#### EXERCISE DETAILS:
Every entry below should be copied exactly, minus the pictures.
↓
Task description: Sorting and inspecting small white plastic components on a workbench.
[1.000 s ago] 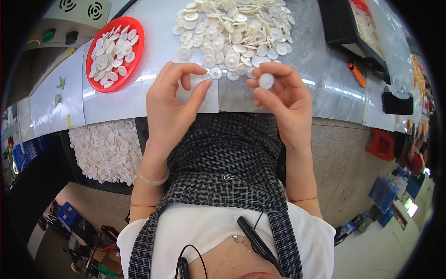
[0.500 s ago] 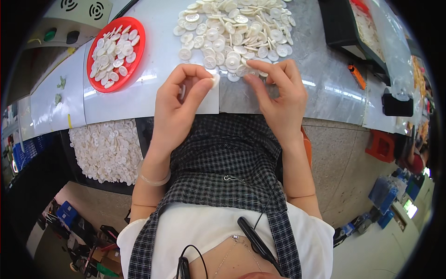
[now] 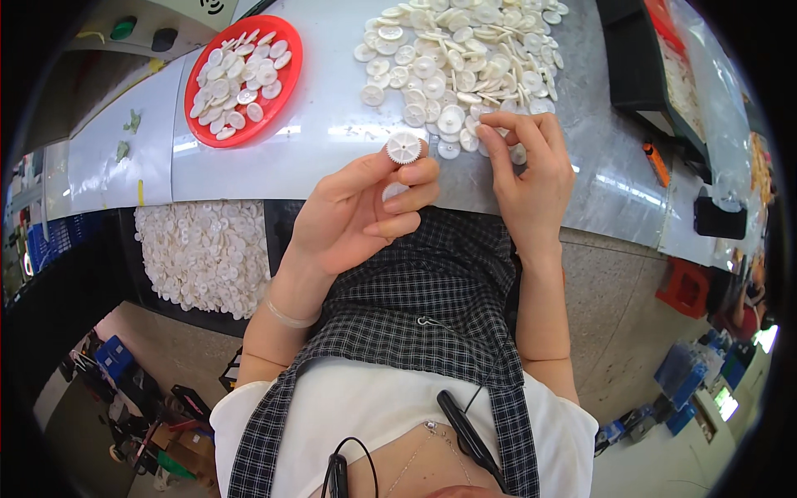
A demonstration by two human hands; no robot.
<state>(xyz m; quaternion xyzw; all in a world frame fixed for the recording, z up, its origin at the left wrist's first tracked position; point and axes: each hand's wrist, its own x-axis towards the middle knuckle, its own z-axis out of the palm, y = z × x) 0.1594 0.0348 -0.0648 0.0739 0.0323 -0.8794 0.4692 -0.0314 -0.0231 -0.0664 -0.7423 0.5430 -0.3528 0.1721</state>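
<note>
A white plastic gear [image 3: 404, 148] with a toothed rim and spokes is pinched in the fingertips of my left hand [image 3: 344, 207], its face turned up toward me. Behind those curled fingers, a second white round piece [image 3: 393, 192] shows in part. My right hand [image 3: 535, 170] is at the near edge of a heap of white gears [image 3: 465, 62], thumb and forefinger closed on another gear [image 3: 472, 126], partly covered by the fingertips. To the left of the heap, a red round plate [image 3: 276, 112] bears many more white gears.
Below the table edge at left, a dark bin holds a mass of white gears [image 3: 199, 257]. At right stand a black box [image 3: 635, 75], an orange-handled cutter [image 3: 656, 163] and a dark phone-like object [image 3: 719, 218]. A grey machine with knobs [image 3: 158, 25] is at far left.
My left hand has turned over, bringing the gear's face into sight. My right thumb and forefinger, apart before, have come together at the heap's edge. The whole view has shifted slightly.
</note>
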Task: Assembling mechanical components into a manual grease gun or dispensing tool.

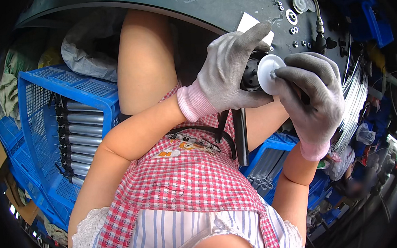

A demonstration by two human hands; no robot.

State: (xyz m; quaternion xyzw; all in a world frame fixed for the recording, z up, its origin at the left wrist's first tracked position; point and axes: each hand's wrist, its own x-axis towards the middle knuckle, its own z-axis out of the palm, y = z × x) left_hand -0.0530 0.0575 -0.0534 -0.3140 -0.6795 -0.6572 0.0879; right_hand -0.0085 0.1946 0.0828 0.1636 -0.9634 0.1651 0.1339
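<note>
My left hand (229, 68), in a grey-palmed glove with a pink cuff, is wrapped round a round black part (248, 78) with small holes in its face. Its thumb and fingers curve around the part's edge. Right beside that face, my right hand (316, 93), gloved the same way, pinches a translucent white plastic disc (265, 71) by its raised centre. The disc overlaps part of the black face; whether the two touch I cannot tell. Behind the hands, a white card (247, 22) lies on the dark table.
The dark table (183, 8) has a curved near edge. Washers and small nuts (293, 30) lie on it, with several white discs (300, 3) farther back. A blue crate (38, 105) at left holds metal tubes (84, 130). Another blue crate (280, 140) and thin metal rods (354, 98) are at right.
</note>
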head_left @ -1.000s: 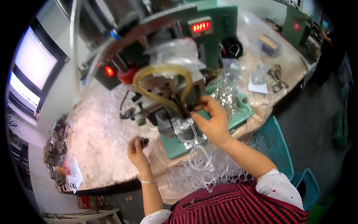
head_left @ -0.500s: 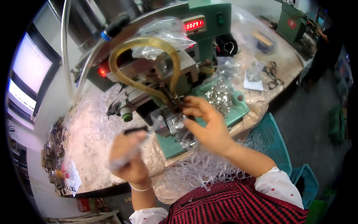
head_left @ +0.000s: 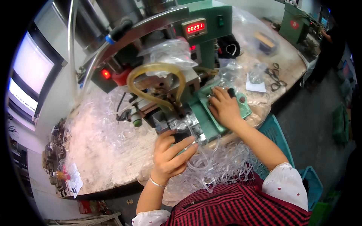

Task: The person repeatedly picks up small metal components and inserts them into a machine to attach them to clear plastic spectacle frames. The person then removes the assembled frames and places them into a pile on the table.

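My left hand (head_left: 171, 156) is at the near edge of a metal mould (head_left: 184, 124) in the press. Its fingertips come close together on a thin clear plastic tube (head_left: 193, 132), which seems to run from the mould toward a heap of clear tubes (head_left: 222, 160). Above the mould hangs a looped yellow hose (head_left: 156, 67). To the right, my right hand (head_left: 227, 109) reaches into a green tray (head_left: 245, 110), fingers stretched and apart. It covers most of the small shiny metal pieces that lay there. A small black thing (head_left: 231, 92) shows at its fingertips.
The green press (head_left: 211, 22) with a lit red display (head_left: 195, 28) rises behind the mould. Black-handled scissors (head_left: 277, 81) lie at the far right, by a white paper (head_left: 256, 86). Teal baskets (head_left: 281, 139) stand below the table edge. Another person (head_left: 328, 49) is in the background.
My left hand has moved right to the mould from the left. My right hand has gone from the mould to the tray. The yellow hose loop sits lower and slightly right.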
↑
#### ANSWER TO THE PROBLEM:
Task description: Sorting and inspecting small white plastic components on a workbench.
[1.000 s ago] 
[0.500 s ago] 
[now] 
A demonstration by two human hands; no robot.
<state>(xyz m; quaternion xyzw; all in a world frame fixed for the recording, z up, its origin at the left wrist's first tracked position; point and axes: each hand's wrist, its own x-axis towards the middle knuckle, its own z-axis out of the palm, y = z × x) 0.1594 0.0348 -0.0648 0.0739 0.0323 -0.8794 0.4692 -0.0314 -0.0231 -0.0664 -0.7423 0.5430 -0.3528 0.1721</state>
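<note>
A white plastic gear [image 3: 404, 148] with a toothed rim and spokes is pinched in the fingertips of my left hand [image 3: 344, 207], its face turned up toward me. Behind those curled fingers, a second white round piece [image 3: 393, 192] shows in part. My right hand [image 3: 535, 170] is at the near edge of a heap of white gears [image 3: 465, 62], thumb and forefinger closed on another gear [image 3: 472, 126], partly covered by the fingertips. To the left of the heap, a red round plate [image 3: 276, 112] bears many more white gears.
Below the table edge at left, a dark bin holds a mass of white gears [image 3: 199, 257]. At right stand a black box [image 3: 635, 75], an orange-handled cutter [image 3: 656, 163] and a dark phone-like object [image 3: 719, 218]. A grey machine with knobs [image 3: 158, 25] is at far left.
My left hand has turned over, bringing the gear's face into sight. My right thumb and forefinger, apart before, have come together at the heap's edge. The whole view has shifted slightly.
</note>
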Task: Assembling mechanical components into a manual grease gun or dispensing tool.


A demonstration by two human hands; no robot.

State: (xyz m; quaternion xyzw; all in a world frame fixed for the recording, z up, its origin at the left wrist's first tracked position; point and axes: each hand's wrist, its own x-axis towards the middle knuckle, its own z-axis out of the palm, y = z × x) left_hand -0.0530 0.0575 -0.0534 -0.3140 -0.6795 -0.6572 0.0879; right_hand -0.0085 0.1946 0.0828 0.1636 -0.9634 0.1651 0.1339
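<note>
My left hand (229, 68), in a grey-palmed glove with a pink cuff, is wrapped round a round black part (248, 78) with small holes in its face. Its thumb and fingers curve around the part's edge. Right beside that face, my right hand (316, 93), gloved the same way, pinches a translucent white plastic disc (265, 71) by its raised centre. The disc overlaps part of the black face; whether the two touch I cannot tell. Behind the hands, a white card (247, 22) lies on the dark table.
The dark table (183, 8) has a curved near edge. Washers and small nuts (293, 30) lie on it, with several white discs (300, 3) farther back. A blue crate (38, 105) at left holds metal tubes (84, 130). Another blue crate (280, 140) and thin metal rods (354, 98) are at right.
</note>
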head_left @ -1.000s: 
head_left @ -0.500s: 
head_left @ +0.000s: 

Task: The person repeatedly picks up small metal components and inserts them into a machine to attach them to clear plastic spectacle frames. The person then removes the assembled frames and places them into a pile on the table.

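My left hand (head_left: 171, 156) is at the near edge of a metal mould (head_left: 184, 124) in the press. Its fingertips come close together on a thin clear plastic tube (head_left: 193, 132), which seems to run from the mould toward a heap of clear tubes (head_left: 222, 160). Above the mould hangs a looped yellow hose (head_left: 156, 67). To the right, my right hand (head_left: 227, 109) reaches into a green tray (head_left: 245, 110), fingers stretched and apart. It covers most of the small shiny metal pieces that lay there. A small black thing (head_left: 231, 92) shows at its fingertips.
The green press (head_left: 211, 22) with a lit red display (head_left: 195, 28) rises behind the mould. Black-handled scissors (head_left: 277, 81) lie at the far right, by a white paper (head_left: 256, 86). Teal baskets (head_left: 281, 139) stand below the table edge. Another person (head_left: 328, 49) is in the background.
My left hand has moved right to the mould from the left. My right hand has gone from the mould to the tray. The yellow hose loop sits lower and slightly right.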

With that, the output is complete.